### Task directions:
Every line below that holds "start" must be copied.

### Data extract:
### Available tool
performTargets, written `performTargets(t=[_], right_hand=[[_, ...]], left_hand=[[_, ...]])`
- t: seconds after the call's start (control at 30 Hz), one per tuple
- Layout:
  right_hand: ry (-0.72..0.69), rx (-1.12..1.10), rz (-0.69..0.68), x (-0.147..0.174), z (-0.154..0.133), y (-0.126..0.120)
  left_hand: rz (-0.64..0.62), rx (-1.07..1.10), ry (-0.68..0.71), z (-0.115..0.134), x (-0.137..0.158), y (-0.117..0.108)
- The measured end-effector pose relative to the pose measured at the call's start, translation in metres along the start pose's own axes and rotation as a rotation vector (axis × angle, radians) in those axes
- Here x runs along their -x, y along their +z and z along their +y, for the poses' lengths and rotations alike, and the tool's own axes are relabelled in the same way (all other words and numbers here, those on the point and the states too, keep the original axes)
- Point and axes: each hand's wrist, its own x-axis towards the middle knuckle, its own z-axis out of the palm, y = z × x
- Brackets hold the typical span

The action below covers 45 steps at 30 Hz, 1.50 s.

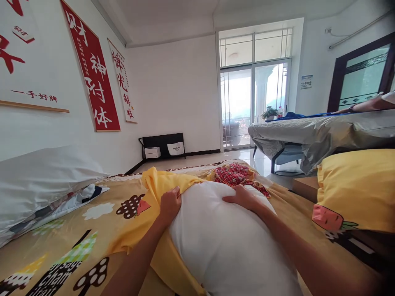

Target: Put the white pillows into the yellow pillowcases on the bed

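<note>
A plump white pillow (222, 234) lies in front of me on the printed bedsheet (101, 230). Its left side borders a loose yellow pillowcase (165, 187), which spreads over the sheet and runs down along the pillow toward me. My left hand (170, 204) has its fingers curled closed on the pillowcase edge at the pillow's left side. Resting on top of the pillow, my right hand (243, 197) has its thumb and fingers apart. Just beyond the pillow lies a crumpled red plaid cloth (233, 173).
A yellow pillow with a strawberry print (358, 189) sits at the right, by a cardboard box (305, 187). White bedding (46, 181) is heaped at the left. A covered table (308, 131) stands back right, where another person's arm (364, 105) rests. A black rack (162, 146) stands by the wall.
</note>
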Motion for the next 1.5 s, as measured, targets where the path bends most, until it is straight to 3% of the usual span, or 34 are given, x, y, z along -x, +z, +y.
performTargets(t=[0.13,0.3,0.43,0.53,0.67,0.77,0.87,1.0,1.1,1.2,1.33,1.43,1.5], right_hand=[[-0.136,-0.090,0.220,0.016,-0.044,-0.044],[-0.583,-0.023,0.750,0.060,-0.094,-0.083],[-1.034,0.212,1.129,0.086,-0.116,-0.079],[-1.224,0.328,1.184,0.082,-0.116,-0.059],[-1.202,0.300,1.047,0.059,-0.102,-0.023],[-1.148,0.238,0.943,0.052,-0.092,-0.005],[-1.124,0.203,0.872,0.053,-0.093,0.007],[-1.168,0.199,0.810,0.049,-0.102,0.024],[-1.204,0.228,0.819,0.040,-0.102,0.034],[-1.141,0.308,0.806,0.036,-0.094,0.026],[-1.012,0.261,0.744,0.040,-0.075,-0.017],[-0.803,0.159,0.755,0.045,-0.048,-0.050],[-0.615,0.071,0.778,0.052,-0.024,-0.055]], left_hand=[[0.128,0.044,0.024,-0.002,-0.018,-0.022],[0.433,0.271,0.019,-0.001,-0.037,-0.059],[0.669,0.402,0.078,0.000,-0.039,-0.078],[0.693,0.355,0.168,-0.002,-0.033,-0.082],[0.378,0.128,0.271,0.000,-0.024,-0.081],[0.183,0.112,0.167,0.012,-0.023,-0.082],[0.097,0.196,0.089,0.033,-0.022,-0.085],[0.054,0.232,0.193,0.065,-0.009,-0.086],[0.040,0.210,0.246,0.071,0.004,-0.079],[0.062,0.191,0.199,0.053,0.008,-0.065],[-0.001,0.056,0.071,0.020,0.003,-0.052],[-0.038,0.028,0.004,0.003,0.000,-0.055],[-0.028,0.090,0.009,-0.005,-0.001,-0.060]])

### Response area:
- t: seconds after the call's start (control at 30 Hz), one per tuple
- The measured end-effector pose relative to the pose measured at the call's start, translation in metres along the start pose's own axes and rotation as a rotation vector (axis × angle, radians) in those axes

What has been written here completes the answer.